LGBT business owner shares benefits of being open in the workplace was originally published on College Recruiter.
Before starting a business, people face various challenges. LGBT business owners face their own obstacles too. Learning how to tell others who they are is one of them. Once owners do, they can benefit personally.
To help explore these issues, College Recruiter recently hosted a College Recruiting Bootcamp on LGBT and other diversity hiring issues on Tuesday, September 29, at the Twilio headquarters in San Francisco.
College Recruiter has been publishing the opinions from a number of talent acquisition and recruiting leaders about why and how employers should diversify their workforces. Nate Smith, Founder and CTO of Lever, shares a personal story about the benefits he discovered by being open in the workplace.
Nate Smith, Founder and CTO of Lever
“If I had been born even 10 years earlier, being gay might have been a barrier to my success. Yet if anything, it’s been the opposite. Clearly, this is not the case everywhere in the world or everywhere in the U.S. today. But for me personally, being gay has given me a great network of friends and mentors who are in my corner. Of course, I went to a liberal, new college near Boston, moved to San Francisco afterward, and have worked in computer software; but I think my story is increasingly common for gay and other LGBTQ people in the U.S. today. The biggest obstacle I’ve faced has been a relatively small one: learning how to come out.”
“Going into my freshman year at Olin College in 2003, I didn’t know what to expect. I hadn’t yet told any of my friends or family, and I wasn’t sure if I was going to live the rest of my life without sharing this very deep part of my identity. Olin is an exclusively engineering college, and I wasn’t sure how socially conservative the engineering field was. But shortly after arriving, I came to realize all the worry had been for nothing. Fairly quickly, I came out to some of my close friends. Olin was a brand new college (I was a member of the second graduating class), and I joined in the cause with a few other students to help establish Open, Olin’s LGBTQ club. We were one of the most active and visible clubs on campus. Our goal was to make it clear to every student and member of our community that they were free to be who they are.”
“At the beginning of college, it was a shock to me that most mindsets had already changed, and there was no downside to being myself. This isn’t just true on college campuses or in the relatively progressive field of computer software. Even my husband, who is now a professional marksman after winning Season 4 of the History Channel’s Top Shot, was surprised to find so much acceptance in the firearms industry.”

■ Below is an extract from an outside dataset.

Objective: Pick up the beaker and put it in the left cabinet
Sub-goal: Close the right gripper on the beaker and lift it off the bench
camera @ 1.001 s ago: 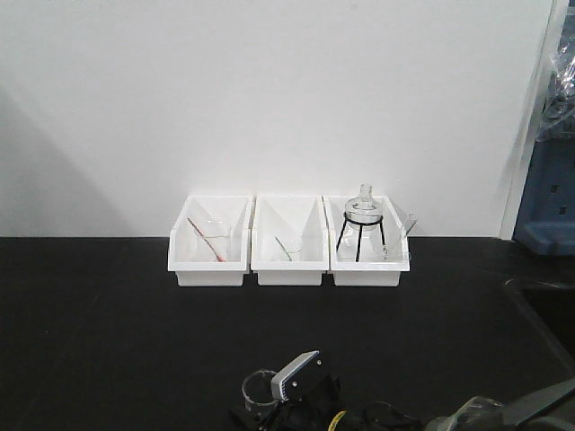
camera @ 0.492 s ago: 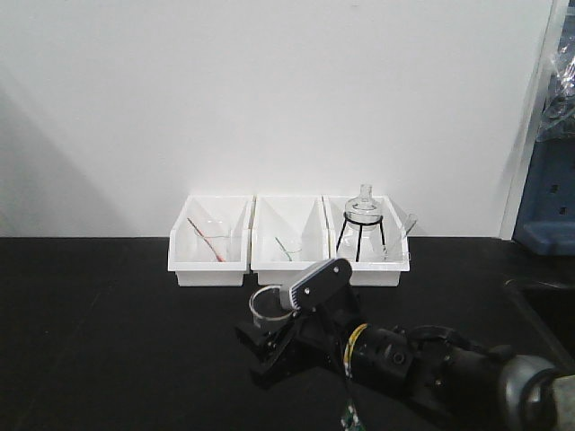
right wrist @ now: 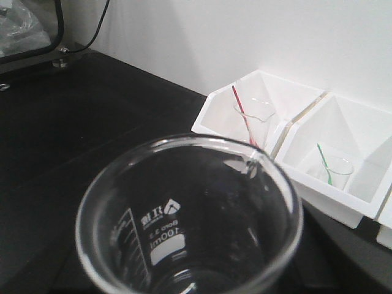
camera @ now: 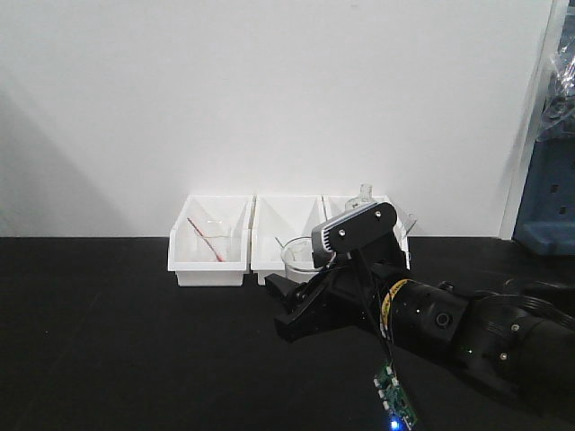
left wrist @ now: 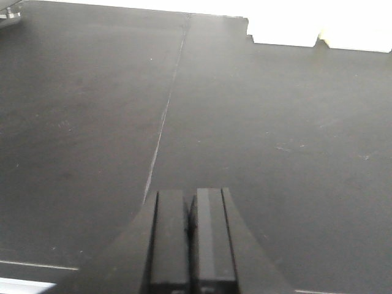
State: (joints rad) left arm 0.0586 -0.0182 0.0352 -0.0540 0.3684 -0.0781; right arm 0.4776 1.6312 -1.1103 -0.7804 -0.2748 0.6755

“In no way do I wish to say that the fight for LGBTQ civil rights is over. You can still be fired for being transgendered in the large majority of this country, and people in many parts of the world continue to carry out atrocious hateful acts for no reason other than a person’s sexual or gender identity or expression. I’m merely optimistic that I’m part of the last generation where many gay professionals in the more progressive parts of the world find their sexual orientation a barrier to success.”
“After realizing that coming out isn’t all that scary and helping other people do the same in college, I had a second realization about coming out as I graduated: it wasn’t this deep and transformative process you only have to do once. It does not end. You have to constantly come out.”
“I learned that the hard way when I started at Google and let a year pass without telling my team I’m gay. Despite being completely out for many years, I somehow found myself in the awkward position of my co-workers asking if I had a girlfriend. It became this horribly awkward thing. I wasn’t afraid of how they’d take it, I just didn’t want to drop a bomb in casual conversation and make people feel uncomfortable. The longer I waited, the worse it got.”
“In hindsight, I’ve learned that the person making you feel uncomfortable is usually yourself, and the best way to neutralize uncomfortable situations is to come out quickly and come out often. My friends and I joke that we should casually slip that we’re gay into conversations when we’re new to a job, “Hey Mary, how was lunch today? By the way, I’m gay!”
“As a founder, I made a point of casually coming out to every single candidate we hired for our first couple of years during the interview process. You never 100% get over the slight awkwardness, bringing up such a personal part of your identity in a casual conversation, but in the long run, it is always best. If my experience is any indication, most people will embrace you as you are. If you ever aren’t accepted, remember there are always other people who will be open to you as you are, and you should focus your time on them.”
Bio –
Nate Smith is the founder and CTO of Lever, a San Francisco, Calif.-based software startup helping businesses like Yelp, Lyft, and Quora source and hire top-tier talent. Nate is the author of DerbyJS, Lever’s JavaScript framework for realtime, collaborative applications. Prior to Lever, Nate was a product manager on the Google search team. He led the first major redesign of Google’s image search UI, which launched in July 2010.